*Prompt*: Only the lines from the start of the data through the one containing "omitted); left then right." belong in your answer; return them exactly.

[Data excerpts]

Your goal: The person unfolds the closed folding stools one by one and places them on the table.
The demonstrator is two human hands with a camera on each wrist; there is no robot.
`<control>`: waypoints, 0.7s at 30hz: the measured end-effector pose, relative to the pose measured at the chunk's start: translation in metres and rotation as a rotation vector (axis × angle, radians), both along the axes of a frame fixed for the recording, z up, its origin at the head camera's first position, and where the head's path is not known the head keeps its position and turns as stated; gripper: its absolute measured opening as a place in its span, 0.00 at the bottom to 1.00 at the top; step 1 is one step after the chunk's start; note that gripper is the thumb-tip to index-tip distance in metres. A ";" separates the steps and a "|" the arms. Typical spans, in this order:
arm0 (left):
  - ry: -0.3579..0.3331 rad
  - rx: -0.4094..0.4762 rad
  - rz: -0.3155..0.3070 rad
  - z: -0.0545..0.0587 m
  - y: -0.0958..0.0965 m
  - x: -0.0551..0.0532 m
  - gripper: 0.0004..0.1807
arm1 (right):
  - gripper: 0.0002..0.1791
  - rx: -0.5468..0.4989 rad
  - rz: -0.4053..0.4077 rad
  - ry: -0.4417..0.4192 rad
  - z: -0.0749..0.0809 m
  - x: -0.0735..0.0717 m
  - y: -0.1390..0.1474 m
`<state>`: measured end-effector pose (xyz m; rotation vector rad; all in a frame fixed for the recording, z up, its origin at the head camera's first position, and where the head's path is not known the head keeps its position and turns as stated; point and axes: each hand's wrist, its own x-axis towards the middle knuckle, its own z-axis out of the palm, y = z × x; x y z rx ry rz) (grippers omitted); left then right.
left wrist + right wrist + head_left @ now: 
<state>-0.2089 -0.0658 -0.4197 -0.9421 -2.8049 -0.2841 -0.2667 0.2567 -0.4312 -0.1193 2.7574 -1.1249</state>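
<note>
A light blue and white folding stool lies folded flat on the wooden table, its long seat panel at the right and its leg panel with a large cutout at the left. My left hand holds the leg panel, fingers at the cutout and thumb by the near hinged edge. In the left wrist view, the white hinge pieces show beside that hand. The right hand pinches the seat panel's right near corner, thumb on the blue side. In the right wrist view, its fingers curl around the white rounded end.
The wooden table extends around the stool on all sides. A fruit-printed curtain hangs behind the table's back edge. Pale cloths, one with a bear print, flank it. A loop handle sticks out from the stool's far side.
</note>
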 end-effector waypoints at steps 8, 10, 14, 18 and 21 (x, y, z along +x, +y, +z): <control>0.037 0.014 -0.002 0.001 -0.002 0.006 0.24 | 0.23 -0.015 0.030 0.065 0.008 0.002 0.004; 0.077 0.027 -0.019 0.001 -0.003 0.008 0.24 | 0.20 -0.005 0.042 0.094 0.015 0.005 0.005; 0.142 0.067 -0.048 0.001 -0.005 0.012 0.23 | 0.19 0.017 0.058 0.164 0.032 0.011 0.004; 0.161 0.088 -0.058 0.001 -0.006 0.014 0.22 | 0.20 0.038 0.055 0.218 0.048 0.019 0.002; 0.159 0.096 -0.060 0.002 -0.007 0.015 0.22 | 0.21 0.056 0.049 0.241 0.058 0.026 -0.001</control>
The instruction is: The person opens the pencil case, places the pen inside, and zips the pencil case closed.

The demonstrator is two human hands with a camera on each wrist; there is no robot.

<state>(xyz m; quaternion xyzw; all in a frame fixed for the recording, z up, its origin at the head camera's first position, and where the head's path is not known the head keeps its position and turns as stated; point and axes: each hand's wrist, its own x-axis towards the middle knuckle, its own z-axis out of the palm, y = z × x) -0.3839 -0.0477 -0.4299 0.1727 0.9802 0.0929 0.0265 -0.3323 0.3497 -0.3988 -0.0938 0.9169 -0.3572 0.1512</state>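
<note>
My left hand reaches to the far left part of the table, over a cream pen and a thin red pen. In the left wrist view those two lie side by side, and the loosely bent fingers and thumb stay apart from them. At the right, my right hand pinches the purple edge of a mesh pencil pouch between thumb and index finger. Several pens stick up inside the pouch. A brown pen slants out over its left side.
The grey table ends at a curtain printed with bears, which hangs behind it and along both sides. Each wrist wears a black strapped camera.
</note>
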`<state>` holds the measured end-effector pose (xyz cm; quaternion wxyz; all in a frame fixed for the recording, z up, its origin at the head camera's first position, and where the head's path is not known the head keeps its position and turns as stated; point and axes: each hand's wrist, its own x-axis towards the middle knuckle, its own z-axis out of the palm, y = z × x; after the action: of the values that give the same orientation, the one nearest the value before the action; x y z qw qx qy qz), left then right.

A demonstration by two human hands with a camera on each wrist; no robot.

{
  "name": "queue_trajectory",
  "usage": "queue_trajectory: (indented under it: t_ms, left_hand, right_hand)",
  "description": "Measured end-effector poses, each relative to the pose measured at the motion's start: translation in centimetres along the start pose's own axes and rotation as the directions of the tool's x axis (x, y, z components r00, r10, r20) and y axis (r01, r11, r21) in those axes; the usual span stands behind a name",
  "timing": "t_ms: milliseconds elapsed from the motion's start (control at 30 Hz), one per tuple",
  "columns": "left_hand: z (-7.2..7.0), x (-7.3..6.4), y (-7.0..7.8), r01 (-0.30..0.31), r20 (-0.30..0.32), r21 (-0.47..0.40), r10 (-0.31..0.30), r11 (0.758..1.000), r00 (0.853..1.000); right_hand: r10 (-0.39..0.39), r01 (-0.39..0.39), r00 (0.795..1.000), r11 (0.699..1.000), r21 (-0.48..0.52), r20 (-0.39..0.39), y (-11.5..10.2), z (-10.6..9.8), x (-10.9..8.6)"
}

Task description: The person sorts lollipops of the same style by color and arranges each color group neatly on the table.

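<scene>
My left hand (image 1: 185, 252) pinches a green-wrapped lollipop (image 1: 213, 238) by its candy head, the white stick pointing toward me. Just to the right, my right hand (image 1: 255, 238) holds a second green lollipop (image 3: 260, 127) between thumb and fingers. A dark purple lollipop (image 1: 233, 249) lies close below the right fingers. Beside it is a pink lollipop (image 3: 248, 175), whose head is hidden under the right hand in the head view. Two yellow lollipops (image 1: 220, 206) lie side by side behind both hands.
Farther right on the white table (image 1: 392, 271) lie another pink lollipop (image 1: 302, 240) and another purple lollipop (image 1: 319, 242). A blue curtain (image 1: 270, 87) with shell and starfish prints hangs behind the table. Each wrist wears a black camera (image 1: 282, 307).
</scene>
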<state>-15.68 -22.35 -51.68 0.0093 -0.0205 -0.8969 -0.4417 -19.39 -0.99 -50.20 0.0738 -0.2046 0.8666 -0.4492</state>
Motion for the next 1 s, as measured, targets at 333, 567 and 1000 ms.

*Response to the exercise*:
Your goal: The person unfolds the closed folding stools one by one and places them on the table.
The demonstrator is two human hands with a camera on each wrist; there is no robot.
`<control>`: waypoints, 0.7s at 30hz: the measured end-effector pose, relative to the pose measured at the chunk's start: translation in metres and rotation as a rotation vector (axis × angle, radians), both along the axes of a frame fixed for the recording, z up, its origin at the head camera's first position, and where the head's path is not known the head keeps its position and turns as stated; gripper: its absolute measured opening as a place in its span, 0.00 at the bottom to 1.00 at the top; step 1 is one step after the chunk's start; note that gripper is the thumb-tip to index-tip distance in metres. A ";" separates the steps and a "|" the arms. Typical spans, in this order:
arm0 (left):
  - ry: -0.3579..0.3331 rad
  - rx: -0.4094..0.4762 rad
  - rz: -0.3155..0.3070 rad
  - z: -0.0545..0.0587 m
  - y: -0.0958..0.0965 m
  - x: -0.0551..0.0532 m
  - gripper: 0.0004..0.1807
arm1 (right):
  - gripper: 0.0002..0.1791
  - rx: -0.5468..0.4989 rad
  - rz: -0.4053..0.4077 rad
  - ry: -0.4417..0.4192 rad
  - z: -0.0749..0.0809 m
  - x: -0.0735..0.0717 m
  - y: -0.1390..0.1474 m
`<state>`: measured end-effector pose (xyz m; rotation vector rad; all in a frame fixed for the recording, z up, its origin at the head camera's first position, and where the head's path is not known the head keeps its position and turns as stated; point and axes: each hand's wrist, its own x-axis towards the middle knuckle, its own z-axis out of the palm, y = z × x; x y z rx ry rz) (grippers omitted); left then right.

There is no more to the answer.